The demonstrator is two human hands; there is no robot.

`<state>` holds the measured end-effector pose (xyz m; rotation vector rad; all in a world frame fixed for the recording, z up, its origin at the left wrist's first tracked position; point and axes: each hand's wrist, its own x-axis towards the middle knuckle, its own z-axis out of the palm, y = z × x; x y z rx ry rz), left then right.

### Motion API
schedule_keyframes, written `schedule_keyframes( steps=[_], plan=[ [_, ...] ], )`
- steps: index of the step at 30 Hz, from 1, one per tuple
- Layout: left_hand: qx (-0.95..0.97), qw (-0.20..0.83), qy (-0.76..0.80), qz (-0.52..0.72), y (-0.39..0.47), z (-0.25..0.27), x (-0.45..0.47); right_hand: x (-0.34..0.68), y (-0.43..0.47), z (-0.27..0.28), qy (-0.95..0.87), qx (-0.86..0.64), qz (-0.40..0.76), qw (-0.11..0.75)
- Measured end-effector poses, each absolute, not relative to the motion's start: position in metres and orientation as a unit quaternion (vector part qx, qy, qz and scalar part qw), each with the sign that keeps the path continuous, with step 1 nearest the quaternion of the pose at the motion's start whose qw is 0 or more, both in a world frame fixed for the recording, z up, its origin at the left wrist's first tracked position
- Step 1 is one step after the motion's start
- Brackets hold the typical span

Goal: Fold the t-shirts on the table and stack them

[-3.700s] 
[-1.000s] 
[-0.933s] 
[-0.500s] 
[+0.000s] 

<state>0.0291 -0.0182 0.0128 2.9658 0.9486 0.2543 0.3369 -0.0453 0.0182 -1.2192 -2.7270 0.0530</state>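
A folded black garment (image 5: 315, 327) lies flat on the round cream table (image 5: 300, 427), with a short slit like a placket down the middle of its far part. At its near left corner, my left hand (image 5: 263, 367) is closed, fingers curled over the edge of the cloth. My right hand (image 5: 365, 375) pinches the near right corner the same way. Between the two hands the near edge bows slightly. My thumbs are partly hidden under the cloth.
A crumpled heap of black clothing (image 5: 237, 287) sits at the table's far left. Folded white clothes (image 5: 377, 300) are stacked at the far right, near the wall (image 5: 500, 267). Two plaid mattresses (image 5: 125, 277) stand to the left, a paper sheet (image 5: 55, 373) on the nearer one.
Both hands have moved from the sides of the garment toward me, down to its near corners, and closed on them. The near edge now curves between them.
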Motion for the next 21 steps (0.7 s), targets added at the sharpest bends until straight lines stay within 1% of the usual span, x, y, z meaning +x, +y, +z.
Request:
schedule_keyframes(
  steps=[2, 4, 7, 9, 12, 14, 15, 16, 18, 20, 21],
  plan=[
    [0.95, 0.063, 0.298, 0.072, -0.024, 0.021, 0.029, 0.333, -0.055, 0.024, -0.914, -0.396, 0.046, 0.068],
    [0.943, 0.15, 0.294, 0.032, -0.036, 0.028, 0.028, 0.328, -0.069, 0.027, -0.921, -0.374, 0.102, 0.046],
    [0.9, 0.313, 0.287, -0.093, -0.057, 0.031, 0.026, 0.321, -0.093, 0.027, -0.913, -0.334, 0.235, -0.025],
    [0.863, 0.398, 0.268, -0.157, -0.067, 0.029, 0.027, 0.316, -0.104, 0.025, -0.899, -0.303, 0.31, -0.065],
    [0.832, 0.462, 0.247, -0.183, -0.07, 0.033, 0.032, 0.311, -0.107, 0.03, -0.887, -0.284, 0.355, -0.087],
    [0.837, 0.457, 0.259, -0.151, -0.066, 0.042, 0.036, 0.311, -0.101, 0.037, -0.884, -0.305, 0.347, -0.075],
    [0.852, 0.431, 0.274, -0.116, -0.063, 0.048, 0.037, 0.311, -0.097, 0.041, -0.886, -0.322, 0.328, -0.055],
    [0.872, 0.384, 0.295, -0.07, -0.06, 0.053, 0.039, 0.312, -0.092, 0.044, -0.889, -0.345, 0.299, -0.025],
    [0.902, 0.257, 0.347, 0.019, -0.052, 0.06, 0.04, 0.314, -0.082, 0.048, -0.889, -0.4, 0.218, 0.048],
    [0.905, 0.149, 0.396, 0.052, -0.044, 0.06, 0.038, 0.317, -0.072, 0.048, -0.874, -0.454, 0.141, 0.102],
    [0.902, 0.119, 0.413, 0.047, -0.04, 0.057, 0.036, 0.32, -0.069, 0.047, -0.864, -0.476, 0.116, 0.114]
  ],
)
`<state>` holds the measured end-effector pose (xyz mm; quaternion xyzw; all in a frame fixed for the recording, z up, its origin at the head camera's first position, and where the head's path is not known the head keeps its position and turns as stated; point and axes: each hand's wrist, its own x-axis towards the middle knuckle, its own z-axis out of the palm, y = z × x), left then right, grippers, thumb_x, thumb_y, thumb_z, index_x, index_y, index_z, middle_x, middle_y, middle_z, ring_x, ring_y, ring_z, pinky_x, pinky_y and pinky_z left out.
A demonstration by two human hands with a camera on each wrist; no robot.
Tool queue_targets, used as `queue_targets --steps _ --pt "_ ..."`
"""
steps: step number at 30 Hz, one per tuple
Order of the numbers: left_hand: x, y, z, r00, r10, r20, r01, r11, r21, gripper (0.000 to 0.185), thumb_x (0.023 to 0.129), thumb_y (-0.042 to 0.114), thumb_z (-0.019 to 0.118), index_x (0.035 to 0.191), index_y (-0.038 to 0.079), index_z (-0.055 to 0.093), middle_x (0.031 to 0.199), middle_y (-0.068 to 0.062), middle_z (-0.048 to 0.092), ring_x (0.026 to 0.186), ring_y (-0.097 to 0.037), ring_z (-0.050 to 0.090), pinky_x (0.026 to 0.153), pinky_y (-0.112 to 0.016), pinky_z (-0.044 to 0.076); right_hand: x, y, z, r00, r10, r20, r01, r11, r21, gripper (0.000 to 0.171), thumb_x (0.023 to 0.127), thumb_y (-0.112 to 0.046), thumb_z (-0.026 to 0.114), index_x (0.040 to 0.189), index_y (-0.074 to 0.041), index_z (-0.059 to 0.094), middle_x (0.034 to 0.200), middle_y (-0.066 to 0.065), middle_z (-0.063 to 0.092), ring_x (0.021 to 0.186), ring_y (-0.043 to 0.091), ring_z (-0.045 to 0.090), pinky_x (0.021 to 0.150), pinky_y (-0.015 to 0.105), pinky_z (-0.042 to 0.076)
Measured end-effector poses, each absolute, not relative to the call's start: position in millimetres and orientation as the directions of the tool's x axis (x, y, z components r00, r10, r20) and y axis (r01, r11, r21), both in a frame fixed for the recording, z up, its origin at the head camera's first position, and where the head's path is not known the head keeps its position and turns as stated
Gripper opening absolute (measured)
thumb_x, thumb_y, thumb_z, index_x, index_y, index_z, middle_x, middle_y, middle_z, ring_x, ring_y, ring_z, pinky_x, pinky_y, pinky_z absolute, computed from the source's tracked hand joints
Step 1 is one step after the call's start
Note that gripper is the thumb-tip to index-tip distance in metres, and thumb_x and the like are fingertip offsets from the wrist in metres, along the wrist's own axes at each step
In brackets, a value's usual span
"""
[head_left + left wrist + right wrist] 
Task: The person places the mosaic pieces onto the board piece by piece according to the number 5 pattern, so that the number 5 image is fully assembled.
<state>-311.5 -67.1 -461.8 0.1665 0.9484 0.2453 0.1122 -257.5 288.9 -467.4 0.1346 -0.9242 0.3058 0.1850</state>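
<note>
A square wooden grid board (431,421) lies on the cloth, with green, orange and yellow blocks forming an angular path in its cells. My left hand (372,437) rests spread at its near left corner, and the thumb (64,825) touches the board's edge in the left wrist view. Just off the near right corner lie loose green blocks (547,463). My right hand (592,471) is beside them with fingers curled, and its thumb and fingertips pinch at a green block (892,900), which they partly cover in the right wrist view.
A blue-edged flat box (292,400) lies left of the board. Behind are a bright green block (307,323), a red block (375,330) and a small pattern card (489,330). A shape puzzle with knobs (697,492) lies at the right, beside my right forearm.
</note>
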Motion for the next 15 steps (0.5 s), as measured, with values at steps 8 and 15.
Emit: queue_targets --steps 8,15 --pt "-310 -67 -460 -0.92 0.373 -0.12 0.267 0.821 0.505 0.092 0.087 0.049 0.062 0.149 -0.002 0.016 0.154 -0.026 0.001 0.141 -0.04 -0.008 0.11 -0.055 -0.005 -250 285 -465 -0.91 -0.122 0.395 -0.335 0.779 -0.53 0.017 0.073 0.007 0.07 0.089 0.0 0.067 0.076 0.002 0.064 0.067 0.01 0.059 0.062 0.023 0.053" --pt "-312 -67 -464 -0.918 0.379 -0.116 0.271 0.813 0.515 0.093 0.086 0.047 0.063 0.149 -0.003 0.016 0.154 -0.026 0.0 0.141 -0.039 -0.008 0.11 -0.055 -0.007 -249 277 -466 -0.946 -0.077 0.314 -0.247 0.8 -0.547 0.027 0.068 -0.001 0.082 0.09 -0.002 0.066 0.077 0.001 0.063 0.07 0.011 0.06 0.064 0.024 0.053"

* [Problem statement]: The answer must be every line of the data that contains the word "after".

* [Written reply]:
- Step 1 is one step after the motion's start
Step 1 is one step after the call's start

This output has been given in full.